Lawyers refer to such a situation as the creation or establishment a "scheme" for an intended development giving rise to these implied benefits to the expected or hoped for future purchasers of other parcels cut out of the same general development. I agree with that argument, and hold that the plaintiffs, as owners of inland lots, are beneficiaries of easements impliedly created for their benefit by the language used by the Belchers in the Habendum clauses of their deeds as quoted above.
It is apparent from what Belcher did that he intended to develop much or all of his twenty-three acre parcel, although not all at one time, and that he intended to do whatever was necessary to give purchasers of inland lots access to the beach by means of the paths and roads which were incorporated in his Richardson Plan of 1871. He was developing the waterfront first, but he was not foreclosing the opportunity for future inland lot purchasers to have access to the beach. See Ward v. Prudential Ins. Co., 299 Mass. 559 , 561-564, referring to a "general buildinq scheme." Anderson v. DeVries, 326 Mass. 127 , 133-134 (1950). Snow v. Van Dam, 291 Mass. 477 (1935), relating to schemes, with particular emphasis on building restrictions.

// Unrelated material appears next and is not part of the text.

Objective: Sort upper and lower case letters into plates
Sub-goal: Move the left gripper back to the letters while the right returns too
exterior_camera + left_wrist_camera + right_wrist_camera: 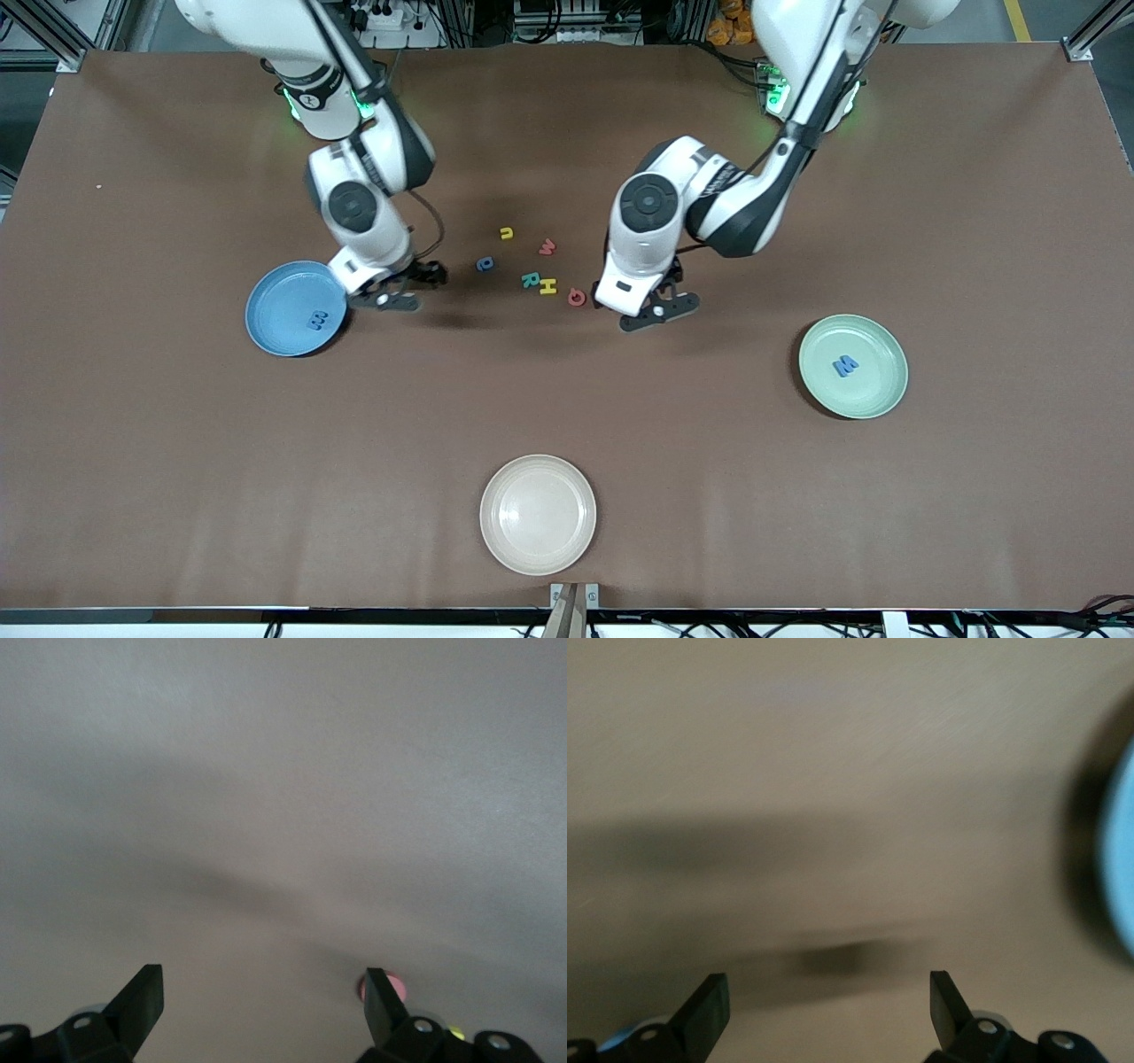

I hold that when Belcher had the Richardson Plan drawn up showing a number of paths or streets for access to the water front, and subjected the waterfront lots to the rights of others to use those paths or streets for access to the beach, he did so for the benefit of the inland portion of his original twenty-three (23) acres, and that the plaintiffs, as successors in title to some of that inland property, have the benefit of the rights of access to the beach to the extent that such rights have not been terminated or lost by abandonment, adverse position or laches.
The question whether such rights of access have terminated will be discussed later in this decision.
18. It should be noted that G L. c. 183, § 15, provides:
"In a conveyance of real estate all rights, easements, privileges and appurtenances belonging to the granted estate shall be included in the conveyance unless the contrary is stated in the deed, and it shall be unnecessary to enumerate them either generally or specifically."
19. The plaintiffs argue that the portion of the habendum clause (quoted in full in par. 16) which says "over any portion of the beach adjoining the lots drawn on said plan and below high water mark" should be construed to apply to a portion of any waterfront lot covered with sand to a point above the high water mark, and the defendants argue that the language in question limits the plaintiff to areas below high water mark. I agree with the position of the defendants. I see nothing in the habendum which recognizes any rights of the plaintiff in areas above high water mark except for the paths or ways giving access to the beach. I construe, "beach" as used in this particular part of the habendum as referring to an area between high water mark and low water mark.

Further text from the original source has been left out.